(Items from a dataset)
<<<<

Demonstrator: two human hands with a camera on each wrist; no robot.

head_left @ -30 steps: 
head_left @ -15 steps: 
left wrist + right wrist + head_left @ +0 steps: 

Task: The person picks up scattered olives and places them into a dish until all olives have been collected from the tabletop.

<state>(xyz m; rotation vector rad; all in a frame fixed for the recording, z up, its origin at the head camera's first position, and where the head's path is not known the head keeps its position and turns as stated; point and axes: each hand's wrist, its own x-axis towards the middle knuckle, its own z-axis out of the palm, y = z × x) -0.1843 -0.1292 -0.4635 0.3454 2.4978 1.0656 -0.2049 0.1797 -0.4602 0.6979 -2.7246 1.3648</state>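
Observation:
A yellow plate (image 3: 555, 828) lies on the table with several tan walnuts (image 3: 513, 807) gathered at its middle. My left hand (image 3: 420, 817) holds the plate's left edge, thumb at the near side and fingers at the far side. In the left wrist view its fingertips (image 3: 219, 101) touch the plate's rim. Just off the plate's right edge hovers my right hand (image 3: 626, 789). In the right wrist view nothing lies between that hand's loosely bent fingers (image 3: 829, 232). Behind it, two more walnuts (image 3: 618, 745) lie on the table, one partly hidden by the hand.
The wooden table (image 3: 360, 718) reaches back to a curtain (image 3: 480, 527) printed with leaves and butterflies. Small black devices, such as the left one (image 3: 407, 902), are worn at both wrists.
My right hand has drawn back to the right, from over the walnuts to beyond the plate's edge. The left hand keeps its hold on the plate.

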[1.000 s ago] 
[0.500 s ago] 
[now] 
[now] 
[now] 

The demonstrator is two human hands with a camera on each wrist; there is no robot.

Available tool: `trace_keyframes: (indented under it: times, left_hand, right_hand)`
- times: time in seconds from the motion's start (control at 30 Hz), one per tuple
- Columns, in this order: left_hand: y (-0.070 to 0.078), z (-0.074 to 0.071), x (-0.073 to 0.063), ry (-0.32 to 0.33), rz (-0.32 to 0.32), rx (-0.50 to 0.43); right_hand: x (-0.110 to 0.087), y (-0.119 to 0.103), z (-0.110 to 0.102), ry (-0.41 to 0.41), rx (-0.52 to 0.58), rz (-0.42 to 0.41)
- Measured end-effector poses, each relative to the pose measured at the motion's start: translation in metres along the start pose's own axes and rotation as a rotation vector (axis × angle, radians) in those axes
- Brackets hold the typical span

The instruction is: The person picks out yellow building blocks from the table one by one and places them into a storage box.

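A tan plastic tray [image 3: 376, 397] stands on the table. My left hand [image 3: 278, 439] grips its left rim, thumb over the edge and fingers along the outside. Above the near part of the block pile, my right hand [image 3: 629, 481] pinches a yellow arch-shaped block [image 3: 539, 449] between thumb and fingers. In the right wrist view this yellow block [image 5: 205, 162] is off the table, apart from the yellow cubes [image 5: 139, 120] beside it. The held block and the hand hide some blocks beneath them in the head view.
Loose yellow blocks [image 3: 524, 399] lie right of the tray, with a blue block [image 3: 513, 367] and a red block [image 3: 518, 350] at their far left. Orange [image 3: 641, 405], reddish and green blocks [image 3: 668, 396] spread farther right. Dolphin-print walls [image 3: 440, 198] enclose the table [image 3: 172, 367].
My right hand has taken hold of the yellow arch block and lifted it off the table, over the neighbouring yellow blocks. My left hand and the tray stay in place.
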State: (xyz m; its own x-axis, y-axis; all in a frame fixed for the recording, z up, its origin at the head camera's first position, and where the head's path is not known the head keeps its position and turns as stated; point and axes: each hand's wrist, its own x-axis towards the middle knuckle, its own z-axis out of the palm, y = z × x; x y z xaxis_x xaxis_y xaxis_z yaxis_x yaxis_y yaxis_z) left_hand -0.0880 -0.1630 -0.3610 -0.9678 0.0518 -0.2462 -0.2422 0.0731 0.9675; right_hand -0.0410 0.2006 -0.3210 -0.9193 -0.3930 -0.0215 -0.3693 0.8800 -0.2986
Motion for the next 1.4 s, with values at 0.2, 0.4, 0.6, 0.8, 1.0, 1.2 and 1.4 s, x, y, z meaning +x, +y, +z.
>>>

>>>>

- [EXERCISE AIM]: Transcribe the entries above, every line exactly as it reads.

- [RESULT OF THIS EXERCISE]:
Demonstrator: two human hands with a camera on each wrist; no robot.

head_left @ -30 steps: 
head_left @ -15 steps: 
left wrist + right wrist + head_left @ +0 steps: 

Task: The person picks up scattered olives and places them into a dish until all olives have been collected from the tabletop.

<state>(xyz m; rotation vector rad; all in a frame fixed for the recording, z up, its origin at the head camera's first position, and where the head's path is not known the head keeps its position and turns as stated; point and axes: each hand's wrist, its own x-axis towards the middle knuckle, its own z-axis out of the palm, y = z × x) -0.1843 -0.1292 -0.4635 0.3454 2.4978 1.0656 -0.2049 0.1797 -0.4602 0.6979 -2.7246 1.3648</state>
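Observation:
A yellow plate (image 3: 555, 828) lies on the table with several tan walnuts (image 3: 513, 807) gathered at its middle. My left hand (image 3: 420, 817) holds the plate's left edge, thumb at the near side and fingers at the far side. In the left wrist view its fingertips (image 3: 219, 101) touch the plate's rim. Just off the plate's right edge hovers my right hand (image 3: 626, 789). In the right wrist view nothing lies between that hand's loosely bent fingers (image 3: 829, 232). Behind it, two more walnuts (image 3: 618, 745) lie on the table, one partly hidden by the hand.
The wooden table (image 3: 360, 718) reaches back to a curtain (image 3: 480, 527) printed with leaves and butterflies. Small black devices, such as the left one (image 3: 407, 902), are worn at both wrists.
My right hand has drawn back to the right, from over the walnuts to beyond the plate's edge. The left hand keeps its hold on the plate.
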
[1.000 s ago] 
[0.500 s ago] 
[now] 
[now] 
[now] 

The demonstrator is two human hands with a camera on each wrist; there is no robot.

Available tool: `trace_keyframes: (indented under it: times, left_hand, right_hand)`
- times: time in seconds from the motion's start (control at 30 Hz), one per tuple
- Columns, in this order: left_hand: y (-0.070 to 0.078), z (-0.074 to 0.071), x (-0.073 to 0.063), ry (-0.32 to 0.33), rz (-0.32 to 0.32), rx (-0.50 to 0.43); right_hand: x (-0.110 to 0.087), y (-0.119 to 0.103), z (-0.110 to 0.102), ry (-0.41 to 0.41), rx (-0.52 to 0.58), rz (-0.42 to 0.41)
- Measured end-effector poses, each relative to the pose measured at the motion's start: translation in metres along the start pose's own axes and rotation as a rotation vector (axis × angle, radians) in those axes
- Brackets hold the typical span

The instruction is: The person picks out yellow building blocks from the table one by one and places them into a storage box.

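A tan plastic tray [image 3: 376, 397] stands on the table. My left hand [image 3: 278, 439] grips its left rim, thumb over the edge and fingers along the outside. Above the near part of the block pile, my right hand [image 3: 629, 481] pinches a yellow arch-shaped block [image 3: 539, 449] between thumb and fingers. In the right wrist view this yellow block [image 5: 205, 162] is off the table, apart from the yellow cubes [image 5: 139, 120] beside it. The held block and the hand hide some blocks beneath them in the head view.
Loose yellow blocks [image 3: 524, 399] lie right of the tray, with a blue block [image 3: 513, 367] and a red block [image 3: 518, 350] at their far left. Orange [image 3: 641, 405], reddish and green blocks [image 3: 668, 396] spread farther right. Dolphin-print walls [image 3: 440, 198] enclose the table [image 3: 172, 367].
My right hand has taken hold of the yellow arch block and lifted it off the table, over the neighbouring yellow blocks. My left hand and the tray stay in place.
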State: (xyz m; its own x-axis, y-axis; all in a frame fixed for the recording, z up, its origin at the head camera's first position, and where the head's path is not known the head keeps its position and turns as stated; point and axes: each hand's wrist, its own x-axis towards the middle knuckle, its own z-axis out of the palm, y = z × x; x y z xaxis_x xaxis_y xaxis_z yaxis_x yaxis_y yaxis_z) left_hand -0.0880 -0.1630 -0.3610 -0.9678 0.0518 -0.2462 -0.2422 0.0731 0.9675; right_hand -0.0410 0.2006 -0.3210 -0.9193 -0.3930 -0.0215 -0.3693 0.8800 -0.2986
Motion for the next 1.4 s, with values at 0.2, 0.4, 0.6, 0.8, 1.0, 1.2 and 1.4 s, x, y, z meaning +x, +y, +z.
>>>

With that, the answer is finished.